Records supplied -
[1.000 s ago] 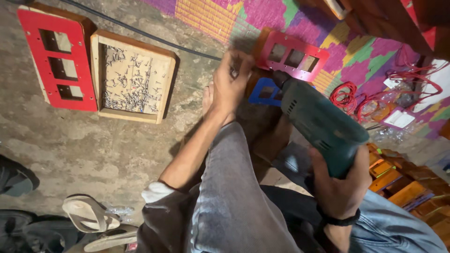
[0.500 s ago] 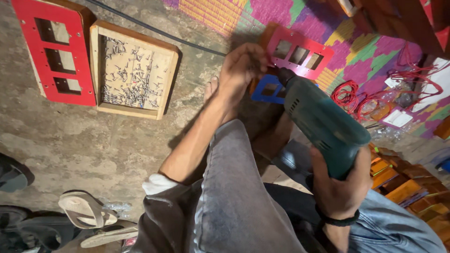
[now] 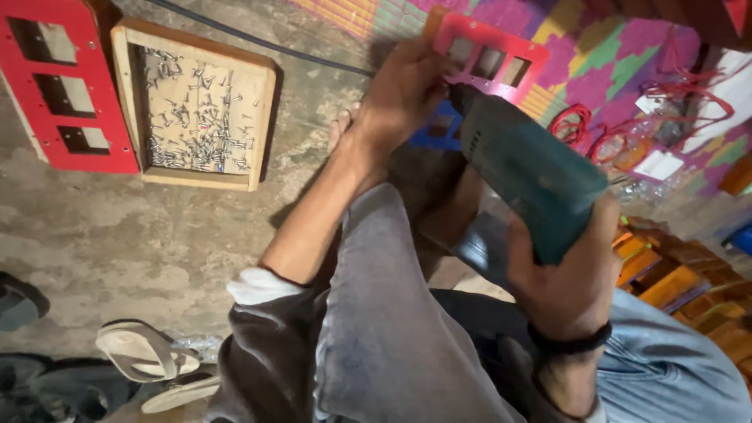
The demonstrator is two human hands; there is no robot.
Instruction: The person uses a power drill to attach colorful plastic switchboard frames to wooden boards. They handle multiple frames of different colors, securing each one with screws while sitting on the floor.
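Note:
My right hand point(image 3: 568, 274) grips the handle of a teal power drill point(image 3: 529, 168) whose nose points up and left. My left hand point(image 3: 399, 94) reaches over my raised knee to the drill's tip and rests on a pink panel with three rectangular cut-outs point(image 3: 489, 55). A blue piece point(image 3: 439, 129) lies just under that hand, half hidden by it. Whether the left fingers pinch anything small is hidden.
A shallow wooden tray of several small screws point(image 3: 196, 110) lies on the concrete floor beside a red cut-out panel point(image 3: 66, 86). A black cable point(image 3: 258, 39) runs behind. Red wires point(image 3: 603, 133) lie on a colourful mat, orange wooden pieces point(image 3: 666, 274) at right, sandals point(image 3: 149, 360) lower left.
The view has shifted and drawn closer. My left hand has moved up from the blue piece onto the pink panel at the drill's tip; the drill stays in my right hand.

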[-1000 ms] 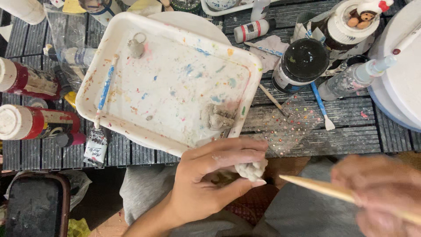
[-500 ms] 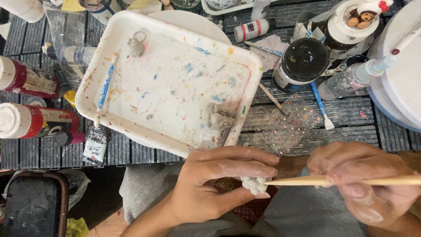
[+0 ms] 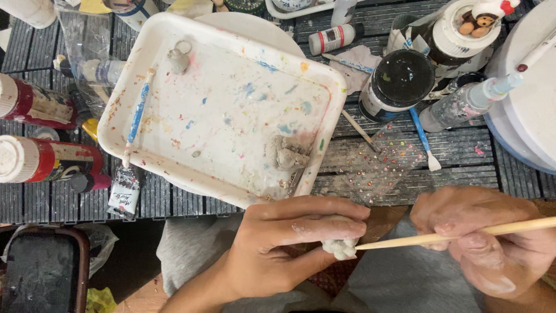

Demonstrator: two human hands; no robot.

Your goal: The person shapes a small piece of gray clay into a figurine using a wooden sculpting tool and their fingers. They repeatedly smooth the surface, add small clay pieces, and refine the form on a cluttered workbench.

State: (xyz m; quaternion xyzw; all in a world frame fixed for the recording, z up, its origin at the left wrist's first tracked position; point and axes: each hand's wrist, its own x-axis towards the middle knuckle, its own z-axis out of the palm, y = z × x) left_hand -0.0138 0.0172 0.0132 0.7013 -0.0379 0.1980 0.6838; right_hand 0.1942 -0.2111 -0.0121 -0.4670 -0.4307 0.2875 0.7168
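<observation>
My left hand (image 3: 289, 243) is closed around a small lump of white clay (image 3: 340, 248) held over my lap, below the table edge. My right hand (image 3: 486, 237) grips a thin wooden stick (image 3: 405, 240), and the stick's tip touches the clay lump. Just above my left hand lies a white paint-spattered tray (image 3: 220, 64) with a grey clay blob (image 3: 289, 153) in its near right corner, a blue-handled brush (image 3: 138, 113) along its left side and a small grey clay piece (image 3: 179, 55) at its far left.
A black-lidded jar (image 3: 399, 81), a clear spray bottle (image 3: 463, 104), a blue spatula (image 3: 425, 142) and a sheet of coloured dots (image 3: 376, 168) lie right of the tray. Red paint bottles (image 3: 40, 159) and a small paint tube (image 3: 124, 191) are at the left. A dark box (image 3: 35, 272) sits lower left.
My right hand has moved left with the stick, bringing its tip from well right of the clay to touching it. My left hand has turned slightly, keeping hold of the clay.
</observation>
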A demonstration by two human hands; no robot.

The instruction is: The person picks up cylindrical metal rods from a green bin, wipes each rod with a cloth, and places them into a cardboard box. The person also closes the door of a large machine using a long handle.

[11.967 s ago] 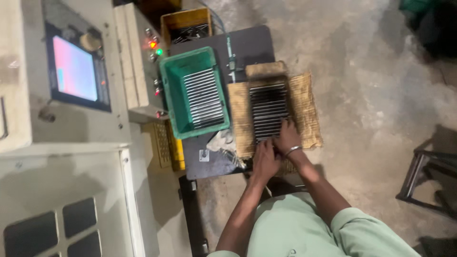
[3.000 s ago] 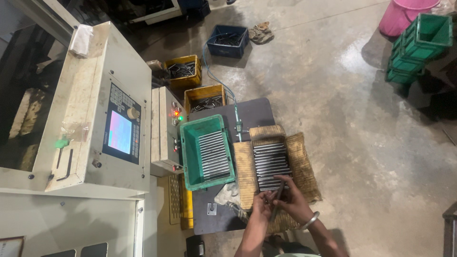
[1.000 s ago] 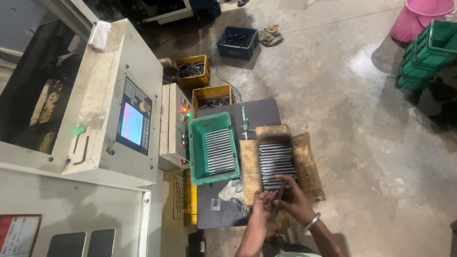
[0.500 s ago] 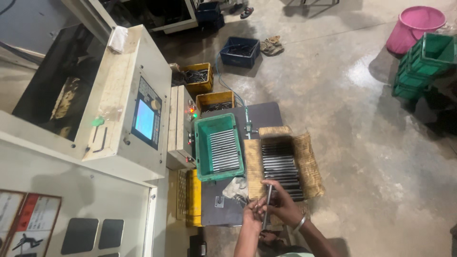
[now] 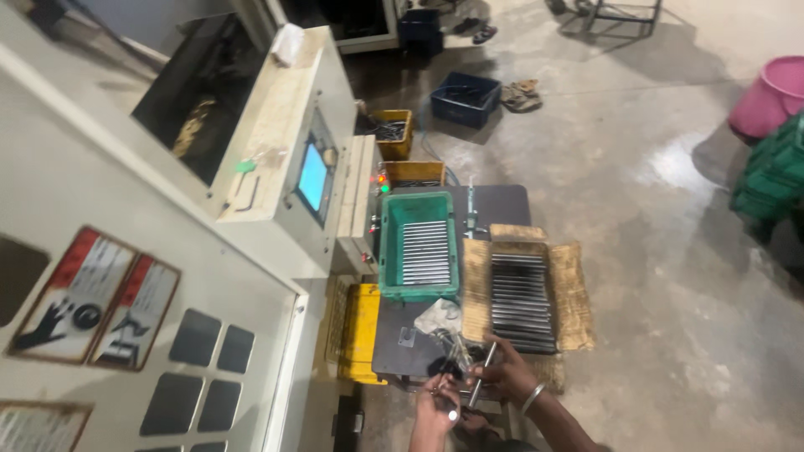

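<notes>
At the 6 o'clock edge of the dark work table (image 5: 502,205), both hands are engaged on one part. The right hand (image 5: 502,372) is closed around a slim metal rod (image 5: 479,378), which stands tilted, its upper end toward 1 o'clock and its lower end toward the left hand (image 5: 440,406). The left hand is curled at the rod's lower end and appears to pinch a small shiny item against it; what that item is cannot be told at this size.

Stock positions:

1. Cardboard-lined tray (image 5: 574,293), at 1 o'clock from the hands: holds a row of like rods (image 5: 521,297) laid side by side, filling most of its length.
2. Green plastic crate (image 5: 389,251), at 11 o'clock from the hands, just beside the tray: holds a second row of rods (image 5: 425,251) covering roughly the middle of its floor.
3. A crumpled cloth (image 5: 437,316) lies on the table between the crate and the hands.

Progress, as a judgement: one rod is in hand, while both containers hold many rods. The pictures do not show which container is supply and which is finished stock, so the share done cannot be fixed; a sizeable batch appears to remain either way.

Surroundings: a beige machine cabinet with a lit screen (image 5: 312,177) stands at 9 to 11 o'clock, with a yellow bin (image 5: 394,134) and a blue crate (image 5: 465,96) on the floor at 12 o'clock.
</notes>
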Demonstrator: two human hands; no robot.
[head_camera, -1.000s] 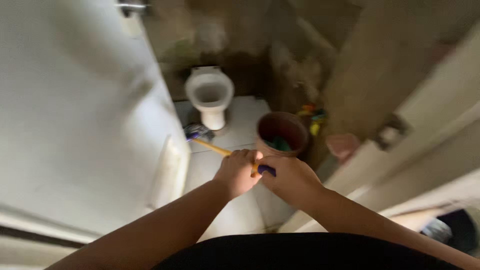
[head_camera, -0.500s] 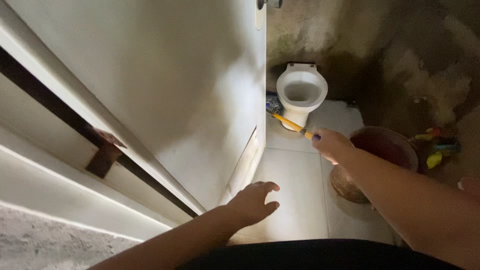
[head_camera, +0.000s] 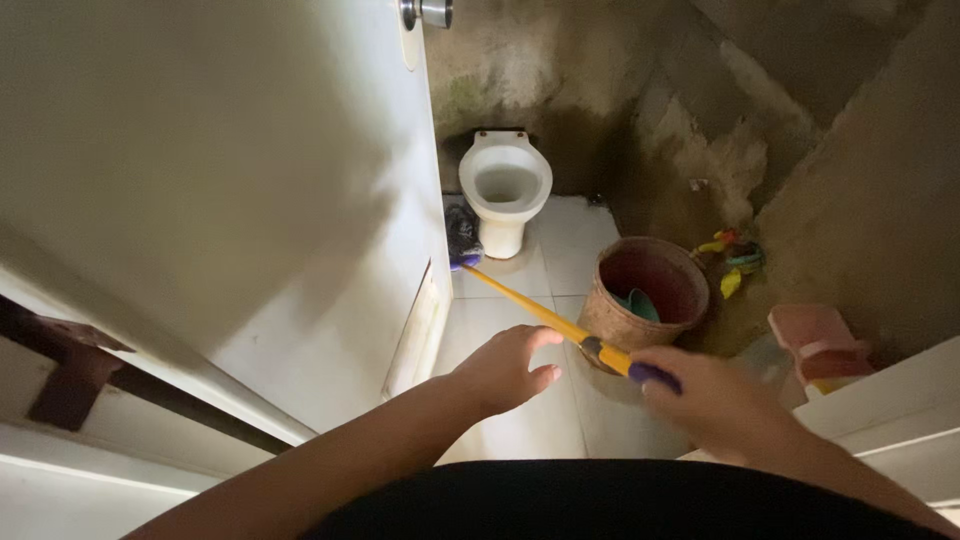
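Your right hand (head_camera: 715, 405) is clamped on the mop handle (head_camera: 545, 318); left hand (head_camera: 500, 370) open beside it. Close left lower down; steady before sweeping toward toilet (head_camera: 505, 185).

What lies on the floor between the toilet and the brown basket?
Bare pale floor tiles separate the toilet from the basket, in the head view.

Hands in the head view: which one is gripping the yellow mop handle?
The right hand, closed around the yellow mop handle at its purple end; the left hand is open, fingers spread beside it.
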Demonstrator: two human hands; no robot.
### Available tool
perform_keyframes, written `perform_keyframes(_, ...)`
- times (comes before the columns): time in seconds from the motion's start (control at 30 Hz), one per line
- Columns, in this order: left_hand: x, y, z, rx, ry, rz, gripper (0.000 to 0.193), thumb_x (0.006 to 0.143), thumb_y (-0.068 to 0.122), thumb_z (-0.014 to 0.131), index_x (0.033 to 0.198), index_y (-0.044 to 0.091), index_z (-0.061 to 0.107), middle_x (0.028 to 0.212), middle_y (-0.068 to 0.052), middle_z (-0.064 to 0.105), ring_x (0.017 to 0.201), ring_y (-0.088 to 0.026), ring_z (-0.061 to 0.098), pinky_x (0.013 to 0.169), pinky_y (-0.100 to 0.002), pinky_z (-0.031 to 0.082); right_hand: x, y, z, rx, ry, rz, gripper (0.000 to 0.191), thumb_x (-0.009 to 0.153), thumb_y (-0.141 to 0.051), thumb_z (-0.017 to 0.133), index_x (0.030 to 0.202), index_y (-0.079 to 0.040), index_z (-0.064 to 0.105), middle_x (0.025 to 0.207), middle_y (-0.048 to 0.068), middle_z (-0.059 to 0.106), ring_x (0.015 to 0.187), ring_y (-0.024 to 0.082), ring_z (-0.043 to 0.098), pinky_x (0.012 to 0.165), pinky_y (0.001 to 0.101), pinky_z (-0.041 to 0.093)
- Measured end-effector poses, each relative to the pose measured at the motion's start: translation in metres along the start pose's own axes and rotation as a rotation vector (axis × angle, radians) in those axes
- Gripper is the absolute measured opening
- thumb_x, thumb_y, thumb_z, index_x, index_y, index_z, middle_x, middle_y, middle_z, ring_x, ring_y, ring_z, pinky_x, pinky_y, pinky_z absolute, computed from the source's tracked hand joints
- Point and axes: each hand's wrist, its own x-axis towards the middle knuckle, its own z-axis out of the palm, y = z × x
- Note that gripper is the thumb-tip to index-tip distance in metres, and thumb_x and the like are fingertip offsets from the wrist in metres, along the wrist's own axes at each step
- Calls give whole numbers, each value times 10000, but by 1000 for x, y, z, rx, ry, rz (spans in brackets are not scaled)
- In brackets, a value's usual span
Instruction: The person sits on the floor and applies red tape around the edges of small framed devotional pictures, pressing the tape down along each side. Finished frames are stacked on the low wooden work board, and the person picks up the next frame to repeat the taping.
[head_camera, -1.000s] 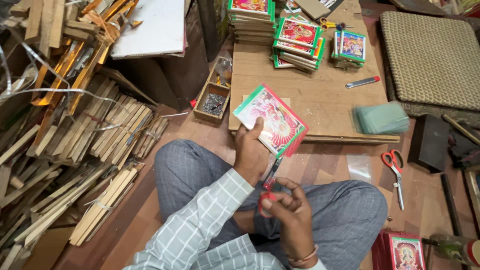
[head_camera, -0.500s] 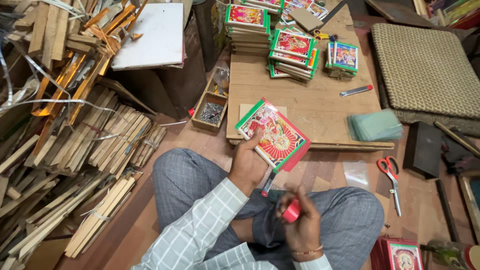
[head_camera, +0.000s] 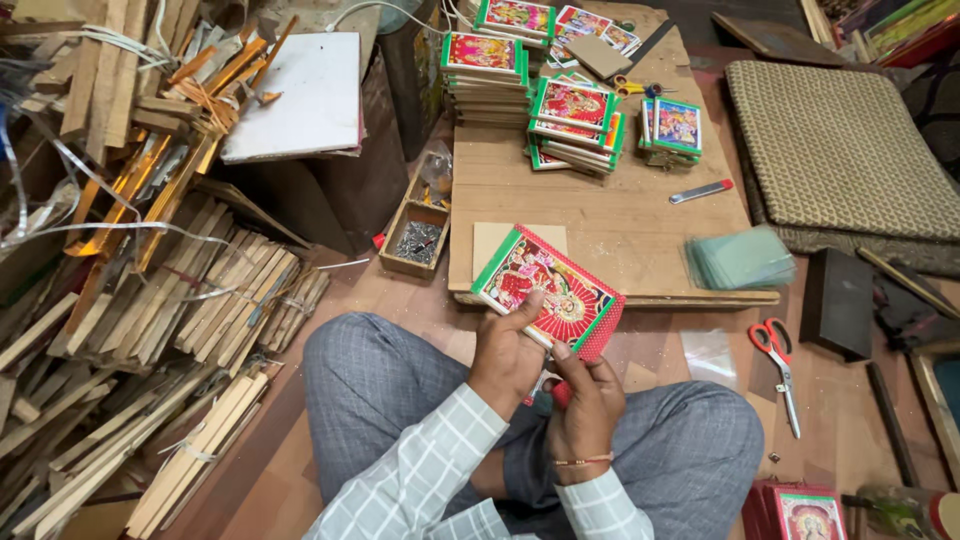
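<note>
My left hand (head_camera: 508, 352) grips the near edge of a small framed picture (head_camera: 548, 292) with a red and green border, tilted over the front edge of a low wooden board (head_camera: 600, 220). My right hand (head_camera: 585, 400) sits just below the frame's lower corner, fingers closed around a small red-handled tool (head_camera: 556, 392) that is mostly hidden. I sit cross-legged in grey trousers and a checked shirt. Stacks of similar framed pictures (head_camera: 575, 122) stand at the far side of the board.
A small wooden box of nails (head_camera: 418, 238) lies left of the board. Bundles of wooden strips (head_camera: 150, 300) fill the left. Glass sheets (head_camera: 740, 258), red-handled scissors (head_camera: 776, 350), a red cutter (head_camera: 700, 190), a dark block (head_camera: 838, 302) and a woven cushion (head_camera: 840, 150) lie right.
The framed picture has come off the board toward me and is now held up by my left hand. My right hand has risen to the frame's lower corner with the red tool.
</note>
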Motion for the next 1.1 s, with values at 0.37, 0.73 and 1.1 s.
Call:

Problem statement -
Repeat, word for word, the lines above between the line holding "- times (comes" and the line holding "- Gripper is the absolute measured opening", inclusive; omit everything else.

Exercise response -
- times (comes before the columns): time in seconds from the motion's start (control at 30 Hz), one per line
- Columns, in this order: left_hand: x, y, z, rx, ry, rz, gripper (0.000 to 0.193), thumb_x (0.006 to 0.143), thumb_y (-0.068 to 0.122), thumb_z (-0.014 to 0.131), index_x (0.033 to 0.198), index_y (-0.044 to 0.091), index_z (-0.061 to 0.107), middle_x (0.028 to 0.212), middle_y (-0.068 to 0.052), middle_z (-0.064 to 0.105), ring_x (0.017 to 0.201), ring_y (-0.088 to 0.026), ring_z (-0.061 to 0.098), pinky_x (0.013 to 0.169), pinky_y (-0.100 to 0.002), pinky_z (-0.031 to 0.082); right_hand: x, y, z, rx, ry, rz, gripper (0.000 to 0.191), thumb_x (-0.009 to 0.153), thumb_y (-0.141 to 0.051), thumb_z (-0.017 to 0.133), index_x (0.030 to 0.202), index_y (-0.079 to 0.040), index_z (-0.064 to 0.105), middle_x (0.025 to 0.207), middle_y (-0.048 to 0.068), middle_z (-0.059 to 0.106), ring_x (0.015 to 0.187), ring_y (-0.024 to 0.082), ring_z (-0.043 to 0.098), pinky_x (0.012 to 0.165), pinky_y (0.001 to 0.101), pinky_z (-0.041 to 0.093)
- Measured end-effector poses, each relative to the pose measured at the motion's start: translation in metres along the start pose's own axes and rotation as a rotation vector (axis × angle, radians) in those axes
- Gripper is the absolute measured opening

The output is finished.